* _WHAT YOU WILL DO_: All that is needed is the listing, transcribed exactly and in full.

------ INPUT MATERIAL

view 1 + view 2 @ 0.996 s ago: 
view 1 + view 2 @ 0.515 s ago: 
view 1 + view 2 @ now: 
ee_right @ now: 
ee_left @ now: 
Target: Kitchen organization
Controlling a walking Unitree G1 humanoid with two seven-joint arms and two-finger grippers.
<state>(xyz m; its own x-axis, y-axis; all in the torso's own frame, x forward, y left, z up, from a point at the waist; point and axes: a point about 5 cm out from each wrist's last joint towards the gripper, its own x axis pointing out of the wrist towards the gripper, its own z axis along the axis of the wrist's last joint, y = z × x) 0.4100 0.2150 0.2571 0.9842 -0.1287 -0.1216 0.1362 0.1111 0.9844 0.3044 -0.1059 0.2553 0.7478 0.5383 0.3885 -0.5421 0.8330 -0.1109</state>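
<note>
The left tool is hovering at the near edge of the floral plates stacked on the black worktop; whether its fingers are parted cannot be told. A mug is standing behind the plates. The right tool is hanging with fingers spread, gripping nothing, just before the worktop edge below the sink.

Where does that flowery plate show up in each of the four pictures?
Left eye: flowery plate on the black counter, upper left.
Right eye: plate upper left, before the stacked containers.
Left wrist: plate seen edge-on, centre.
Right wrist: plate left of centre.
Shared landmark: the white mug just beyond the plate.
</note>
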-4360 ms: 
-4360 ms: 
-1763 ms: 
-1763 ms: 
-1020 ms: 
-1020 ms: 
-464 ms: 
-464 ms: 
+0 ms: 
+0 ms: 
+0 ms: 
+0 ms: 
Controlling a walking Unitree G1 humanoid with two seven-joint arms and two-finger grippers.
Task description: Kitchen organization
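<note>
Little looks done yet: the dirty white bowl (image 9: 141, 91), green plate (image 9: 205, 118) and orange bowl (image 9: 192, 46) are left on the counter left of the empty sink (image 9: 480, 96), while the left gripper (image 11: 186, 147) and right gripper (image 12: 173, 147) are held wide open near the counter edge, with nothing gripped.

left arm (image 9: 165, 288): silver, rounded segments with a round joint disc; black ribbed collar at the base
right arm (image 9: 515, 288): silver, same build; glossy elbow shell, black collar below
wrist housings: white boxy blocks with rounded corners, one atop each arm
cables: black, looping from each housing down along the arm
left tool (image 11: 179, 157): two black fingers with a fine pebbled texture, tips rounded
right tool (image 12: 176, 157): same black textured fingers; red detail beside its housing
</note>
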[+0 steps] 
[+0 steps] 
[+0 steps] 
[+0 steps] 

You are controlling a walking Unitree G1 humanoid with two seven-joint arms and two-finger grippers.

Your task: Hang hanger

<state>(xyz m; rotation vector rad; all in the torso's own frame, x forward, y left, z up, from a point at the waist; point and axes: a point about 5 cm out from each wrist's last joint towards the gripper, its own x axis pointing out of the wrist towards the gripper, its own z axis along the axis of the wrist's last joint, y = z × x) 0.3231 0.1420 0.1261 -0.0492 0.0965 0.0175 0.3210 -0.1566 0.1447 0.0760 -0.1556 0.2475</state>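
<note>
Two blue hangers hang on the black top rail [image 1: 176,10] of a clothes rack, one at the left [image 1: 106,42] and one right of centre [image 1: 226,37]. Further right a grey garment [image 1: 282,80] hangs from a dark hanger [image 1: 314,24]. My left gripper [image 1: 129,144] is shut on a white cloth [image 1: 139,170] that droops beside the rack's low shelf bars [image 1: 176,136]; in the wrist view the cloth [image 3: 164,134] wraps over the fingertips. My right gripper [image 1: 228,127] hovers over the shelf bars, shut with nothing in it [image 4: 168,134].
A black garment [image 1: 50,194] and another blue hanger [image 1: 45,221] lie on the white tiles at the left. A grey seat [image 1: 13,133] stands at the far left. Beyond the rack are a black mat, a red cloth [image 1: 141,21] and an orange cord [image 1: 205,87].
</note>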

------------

* _WRITTEN ANSWER_:
view 1 + view 2 @ 0.996 s ago: 
view 1 + view 2 @ 0.515 s ago: 
view 1 + view 2 @ now: 
ee_right @ now: 
ee_left @ now: 
Target: Kitchen organization
Controlling a walking Unitree G1 humanoid with two seven-joint arms and two-finger grippers.
<state>(xyz m; its own x-axis, y-axis; all in the torso's own frame, x forward, y left, z up, from a point at the waist; point and axes: a point about 5 cm out from each wrist's last joint towards the gripper, its own x axis pointing out of the wrist towards the gripper, its own z axis along the axis of the wrist's last joint, y = z × x) 0.4100 0.2150 0.2571 0.9842 -0.1287 -0.1216 0.1362 0.1111 0.9844 0.3044 -0.1059 0.2553 0.7478 0.5383 0.3885 -0.5421 0.8330 -0.1109</state>
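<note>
The left tool is hovering at the near edge of the floral plates stacked on the black worktop; whether its fingers are parted cannot be told. A mug is standing behind the plates. The right tool is hanging with fingers spread, gripping nothing, just before the worktop edge below the sink.

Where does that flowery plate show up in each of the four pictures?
Left eye: flowery plate on the black counter, upper left.
Right eye: plate upper left, before the stacked containers.
Left wrist: plate seen edge-on, centre.
Right wrist: plate left of centre.
Shared landmark: the white mug just beyond the plate.
</note>
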-4360 ms: 
-4360 ms: 
-1763 ms: 
-1763 ms: 
-1020 ms: 
-1020 ms: 
-464 ms: 
-464 ms: 
+0 ms: 
+0 ms: 
+0 ms: 
+0 ms: 
Controlling a walking Unitree G1 humanoid with two seven-joint arms and two-finger grippers.
Task description: Kitchen organization
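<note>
Little looks done yet: the dirty white bowl (image 9: 141, 91), green plate (image 9: 205, 118) and orange bowl (image 9: 192, 46) are left on the counter left of the empty sink (image 9: 480, 96), while the left gripper (image 11: 186, 147) and right gripper (image 12: 173, 147) are held wide open near the counter edge, with nothing gripped.

left arm (image 9: 165, 288): silver, rounded segments with a round joint disc; black ribbed collar at the base
right arm (image 9: 515, 288): silver, same build; glossy elbow shell, black collar below
wrist housings: white boxy blocks with rounded corners, one atop each arm
cables: black, looping from each housing down along the arm
left tool (image 11: 179, 157): two black fingers with a fine pebbled texture, tips rounded
right tool (image 12: 176, 157): same black textured fingers; red detail beside its housing
</note>
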[+0 steps] 
[+0 steps] 
[+0 steps] 
[+0 steps] 

You are controlling a walking Unitree G1 humanoid with two seven-joint arms and two-finger grippers.

Your task: Hang hanger

<state>(xyz m; rotation vector rad; all in the torso's own frame, x forward, y left, z up, from a point at the waist; point and axes: a point about 5 cm out from each wrist's last joint towards the gripper, its own x axis pointing out of the wrist towards the gripper, its own z axis along the axis of the wrist's last joint, y = z × x) 0.3231 0.1420 0.1261 -0.0492 0.0965 0.0175 0.3210 -0.1566 0.1447 0.0760 -0.1556 0.2475</state>
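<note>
Two blue hangers hang on the black top rail [image 1: 176,10] of a clothes rack, one at the left [image 1: 106,42] and one right of centre [image 1: 226,37]. Further right a grey garment [image 1: 282,80] hangs from a dark hanger [image 1: 314,24]. My left gripper [image 1: 129,144] is shut on a white cloth [image 1: 139,170] that droops beside the rack's low shelf bars [image 1: 176,136]; in the wrist view the cloth [image 3: 164,134] wraps over the fingertips. My right gripper [image 1: 228,127] hovers over the shelf bars, shut with nothing in it [image 4: 168,134].
A black garment [image 1: 50,194] and another blue hanger [image 1: 45,221] lie on the white tiles at the left. A grey seat [image 1: 13,133] stands at the far left. Beyond the rack are a black mat, a red cloth [image 1: 141,21] and an orange cord [image 1: 205,87].
</note>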

This output is complete as it stands.